Photo by Fred Schilling
In June 2023, six out of nine Supreme Court justices ruled in 303 Creative LLC v. Elenis that a Colorado graphic designer could legally discriminate against same-sex couples by refusing to make websites for their weddings. The case expands the narrower precedent of Masterpiece Cakeshop v. Colorado Civil Rights Commission, a 2018 decision which ruled that the Colorado Civil Rights Commission could not compel a bakery to sell a wedding cake to a same-sex couple. Both rulings used the First Amendment’s provision for religious freedom as a bludgeon against the LGBTQ+ community’s right to access to public life.
Those two are so far the only cases under the Roberts court to infringe on queer civil rights protected by the Constitution. However, given the sharply conservative turn the Court took during the Trump administration, the anti-LGBTQ+ decisions in two recent cases present a clear warning. Future decisions may have much further reaching implications, including overturning established queer federal civil rights.
Dobbs v. Jackson Women’s Health Organization, the case which overturned Roe v. Wade, provides a crucial study in the current Court’s approach to recently established rights. Under the due process clause of the 14th Amendment, US states cannot “deprive” citizens of “liberty […] without due process of law,” language which forms the basis for Constitutional protections of queer rights. For example, it formed the Constitutional basis for the right to abortion in Roe v. Wade.
However, the Roe v. Wade interpretation is controversial among the Constitutional originalists on the Court: conservative Justices hold that the meaning of an amendment is frozen to its meaning at the time it was enacted — which, for the 14th Amendment, was 1868. In a 6–3 majority opinion, Justice Alito argued that the right to abortion was not deeply rooted in American history, excluding it from the scope of the 14th Amendment. Like the right to an abortion, LGBTQ+ rights — including marriage and the right to have intimate queer relationships, established in 2003 with Lawrence v. Texas — are not enshrined in 19th century American history. The reasoning used in deciding Dobbs v. Jackson Women’s Health Organization are well suited to overturn other landmark queer protections.
In particular, Justice Clarence Thomas, the longest serving Supreme Court Justice, has already called queer constitutional protections “demonstrably erroneous.” In a concurring opinion for Dobbs v. Jackson Women’s Health Organization, Thomas argued that the Court “should reconsider” landmark queer rights, including Lawrence v. Texas and the right to same-sex marriage created in Obergefell v. Hodges. Thomas went on to say that the due process clause of the 14th Amendment “does not secure any substantive rights,” implicating the future of queer rights in Supreme Court legal philosophy.
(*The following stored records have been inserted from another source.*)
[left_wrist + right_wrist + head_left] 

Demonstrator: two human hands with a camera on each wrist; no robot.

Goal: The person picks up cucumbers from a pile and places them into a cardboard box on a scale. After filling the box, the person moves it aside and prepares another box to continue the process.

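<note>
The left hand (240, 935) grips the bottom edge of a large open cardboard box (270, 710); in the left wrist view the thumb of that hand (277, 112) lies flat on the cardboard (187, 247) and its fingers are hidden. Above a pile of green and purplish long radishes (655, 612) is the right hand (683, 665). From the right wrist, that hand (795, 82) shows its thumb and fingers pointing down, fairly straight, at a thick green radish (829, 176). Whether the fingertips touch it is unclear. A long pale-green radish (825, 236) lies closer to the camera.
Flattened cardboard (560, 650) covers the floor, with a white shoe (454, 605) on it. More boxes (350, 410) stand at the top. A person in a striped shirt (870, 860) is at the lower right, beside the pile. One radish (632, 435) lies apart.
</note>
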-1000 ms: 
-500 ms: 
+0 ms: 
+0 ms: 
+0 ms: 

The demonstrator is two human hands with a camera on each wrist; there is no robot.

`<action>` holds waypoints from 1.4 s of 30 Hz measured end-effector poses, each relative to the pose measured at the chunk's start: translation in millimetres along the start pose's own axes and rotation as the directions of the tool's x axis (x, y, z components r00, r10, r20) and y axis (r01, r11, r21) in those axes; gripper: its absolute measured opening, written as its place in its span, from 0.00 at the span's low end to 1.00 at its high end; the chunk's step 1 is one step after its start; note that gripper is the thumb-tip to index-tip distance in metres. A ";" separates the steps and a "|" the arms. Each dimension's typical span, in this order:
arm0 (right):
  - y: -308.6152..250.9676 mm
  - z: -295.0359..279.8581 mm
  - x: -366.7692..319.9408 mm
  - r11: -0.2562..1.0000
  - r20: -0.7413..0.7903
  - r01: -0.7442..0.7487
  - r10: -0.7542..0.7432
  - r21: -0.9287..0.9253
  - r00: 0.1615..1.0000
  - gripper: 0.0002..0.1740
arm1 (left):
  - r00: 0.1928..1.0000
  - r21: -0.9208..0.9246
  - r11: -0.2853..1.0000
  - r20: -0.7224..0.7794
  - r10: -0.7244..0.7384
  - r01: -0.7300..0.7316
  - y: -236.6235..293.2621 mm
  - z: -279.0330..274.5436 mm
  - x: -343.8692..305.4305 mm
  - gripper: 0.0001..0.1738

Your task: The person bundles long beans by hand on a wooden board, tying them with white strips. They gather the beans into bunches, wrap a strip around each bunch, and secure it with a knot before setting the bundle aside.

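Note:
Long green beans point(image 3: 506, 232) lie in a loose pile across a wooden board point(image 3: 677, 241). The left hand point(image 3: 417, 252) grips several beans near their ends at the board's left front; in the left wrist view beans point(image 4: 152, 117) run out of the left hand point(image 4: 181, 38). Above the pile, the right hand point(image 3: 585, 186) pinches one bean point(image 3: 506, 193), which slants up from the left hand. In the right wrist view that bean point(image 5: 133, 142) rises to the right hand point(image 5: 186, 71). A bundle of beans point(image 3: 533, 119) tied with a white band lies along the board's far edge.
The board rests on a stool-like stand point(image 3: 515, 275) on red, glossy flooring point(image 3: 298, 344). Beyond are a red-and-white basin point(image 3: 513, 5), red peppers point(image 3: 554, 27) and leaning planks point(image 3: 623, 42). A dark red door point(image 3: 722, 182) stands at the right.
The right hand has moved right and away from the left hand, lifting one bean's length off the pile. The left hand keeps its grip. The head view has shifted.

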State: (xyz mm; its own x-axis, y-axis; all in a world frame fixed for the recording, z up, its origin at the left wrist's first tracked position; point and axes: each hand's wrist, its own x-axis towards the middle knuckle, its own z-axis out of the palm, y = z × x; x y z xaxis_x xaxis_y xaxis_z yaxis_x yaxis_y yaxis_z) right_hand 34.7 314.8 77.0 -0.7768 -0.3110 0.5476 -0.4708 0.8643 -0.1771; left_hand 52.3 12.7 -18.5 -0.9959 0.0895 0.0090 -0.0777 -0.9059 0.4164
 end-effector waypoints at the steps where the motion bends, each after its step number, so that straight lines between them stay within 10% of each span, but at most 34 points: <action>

The six-justice conservative majority on the Supreme Court is unlikely to rule in favor of queer rights in upcoming terms. However, there is reason for hope: in a 2020 ruling, conservative Justices Neil Gorsuch and John Roberts joined the liberal minority in a 6–3 ruling which affirmed transgender and queer protections under the Civil Rights Act. Upcoming dockets may see similarly strange bedfellows reaffirm queer legal protections — or they may see the 6–3 majority which overturned Roe v. Wade apply the same standard to Obergefell v. Hodges.